Coaches around the country weigh in on the many factors that can help their swim teams build a winning culture.

Prior to becoming head coach at the University of Florida (2010 women’s NCAA champion), 2012 U.S. Olympic coach Gregg Troy established a dynasty at the Bolles School (1977-97). In his 20 years at Jacksonville, he won 15 boys’ and 11 girls’ Florida high school state championships as well as five girls’ Swimming World national prep titles—a winning tradition that continues today.

“To inspire swimmers and test limits successfully, you have to create a group culture looking for certain goals,” says Troy. “Those goals might differ from individual to individual, but the culture has to be goal-and-performance-oriented. If it is, then each individual can figure out their niche.”

By 2010, Bolles coach Sergio Lopez had a squad that starred Ryan Murphy, Joseph Schooling and Santo Conderelli. All future Olympians, the three helped break national high school marks in the 200-400 free and 200 yard medley relays.

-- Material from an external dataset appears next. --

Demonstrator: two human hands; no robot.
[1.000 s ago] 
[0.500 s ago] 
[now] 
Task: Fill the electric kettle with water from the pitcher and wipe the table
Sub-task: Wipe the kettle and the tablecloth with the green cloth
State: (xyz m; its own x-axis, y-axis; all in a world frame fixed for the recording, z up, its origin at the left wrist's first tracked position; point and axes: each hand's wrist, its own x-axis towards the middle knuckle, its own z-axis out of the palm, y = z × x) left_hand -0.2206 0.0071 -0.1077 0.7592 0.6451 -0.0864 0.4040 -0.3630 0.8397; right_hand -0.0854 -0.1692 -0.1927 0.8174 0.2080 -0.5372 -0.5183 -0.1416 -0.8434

As Murphy told Swimming World in 2013, “That talent level is hard to find on the college level, and we were lucky to have it in high school. It was cool because everyone had different strengths and weaknesses and completely different personalities. The way that all meshed was really cool”—and it was an extension of the school’s winning culture that includes 63 Olympic swimmers!

ESSENTIAL INGREDIENTS

Don Heidary

Don Heidary

Don Heidary, current board member of the World Swimming Coaches Association, is a high school coach of 35 years, co-founder of Orinda Aquatics and an internationally recognized expert on team culture. Character pursuit is a foundational Orinda mission, and Heidary is adamant that good culture begins with good character. He avows the five key elements required for a winning culture are integrity, leadership, mentorship, support and service—traits that will have life-long benefits.

For a winning culture to work, it must be sold daily, says Heidary. “That means setting a vision, defining it, selling it to the team/leaders/parents/board of directors, reaching out to problematic kids and introducing it to younger swimmers. Culture must be the anchor in the organization,” he asserts.

That starts with coach expectations.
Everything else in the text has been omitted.